AHCES specializes in catalysis and reactor designs for hydrogenation and non-selective catalytic oxidation units.
A complete technical proposal contains seven sections:
Process Specifications
Process Configuration
Catalyst / Absorbent / Adsorbent Selection
Heat and Material Balance
Bed Volume and Diameter
Expected Life / Cycle
Process Economics
For more details, please refer to Specifying a Catalyst Bed, Gildert, G. and Gildert, J., Chemical Engineering Progress, Pages 35-42, 2016.
The details of this proposal are sufficient for an order-of-magnitude (±50%) capital cost.
The purpose of the Phase 2 is to evaluate alternate processes, configurations, or catalysts to achieve the same result. These alternatives may be provided by different vendors, but must all be based on the same process specifications.
Equipment sizing is performed when the difference in duty may cause a significant change in capital costs. Differences in operating costs are determined by differences in utilities, chemicals, and catalyst consumption. Differences in product value are based on the material balance.

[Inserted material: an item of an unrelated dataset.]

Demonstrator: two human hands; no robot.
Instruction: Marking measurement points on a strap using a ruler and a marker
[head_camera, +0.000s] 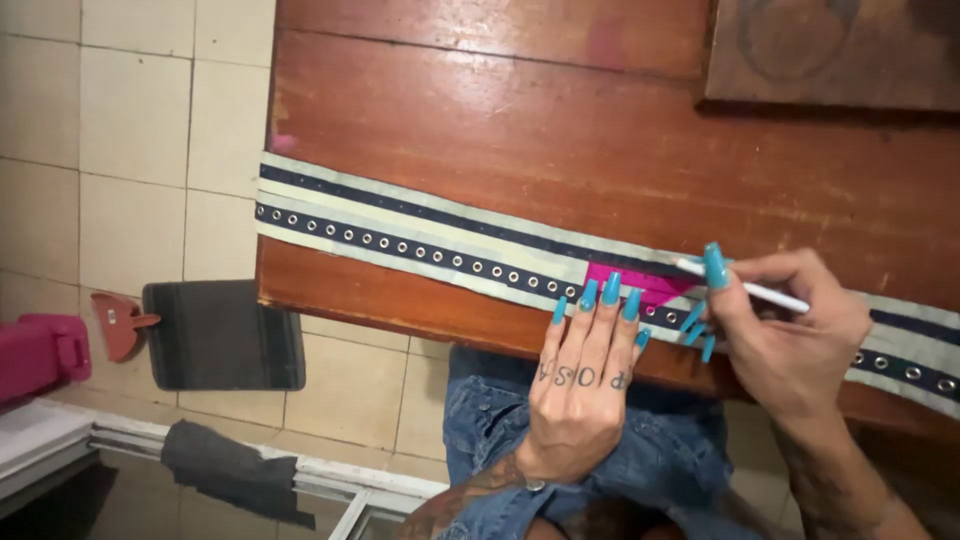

The alternatives are compared based on the capital costs, operating cost, product value, and other criteria provided by the requester.
The overall capital cost estimate is still considered order-of-magnitude (±50%), however; the relative cost of the alternatives is more precise.
The purpose of Phase 3 is to generate the documents required for Detailed Engineering, Equipment Procurement, and Construction.
This includes:
Confirm Process Specifications
Process Flow Diagram with process description
Heat and Material Balance with utilities, chemicals, and catalyst consumption
Piping and Instrumentation drawing
Equipment, instrumentation, and safety device process data sheets and lists
General arrangement drawing
Safety reviews
Process supervisory operating manual
Many aspects of this package overlap with the material provided with a Process License Package.
The details of this phase are sufficient for a budgetary level (±30% or better) capital cost.
The role of the Process Engineer in this phase is to ensure that the intent of the process design is followed and to evaluate the impact of all design changes. Updates to the P&ID’s and data sheets are reviewed and approved, as required.
These activities are normally part of the license agreement or the EPC contract.
The document generated by the engineering package are sufficient to obtain equipment quotations and to generate an approval level (±10%) capital cost estimate.
The role of the Process Engineer in this phase is to assist Operations and Maintenance in the safe and smooth commissioning of the equipment and ensure the product is on specification.
These activities are also normally part of the license agreement or the EPC contract.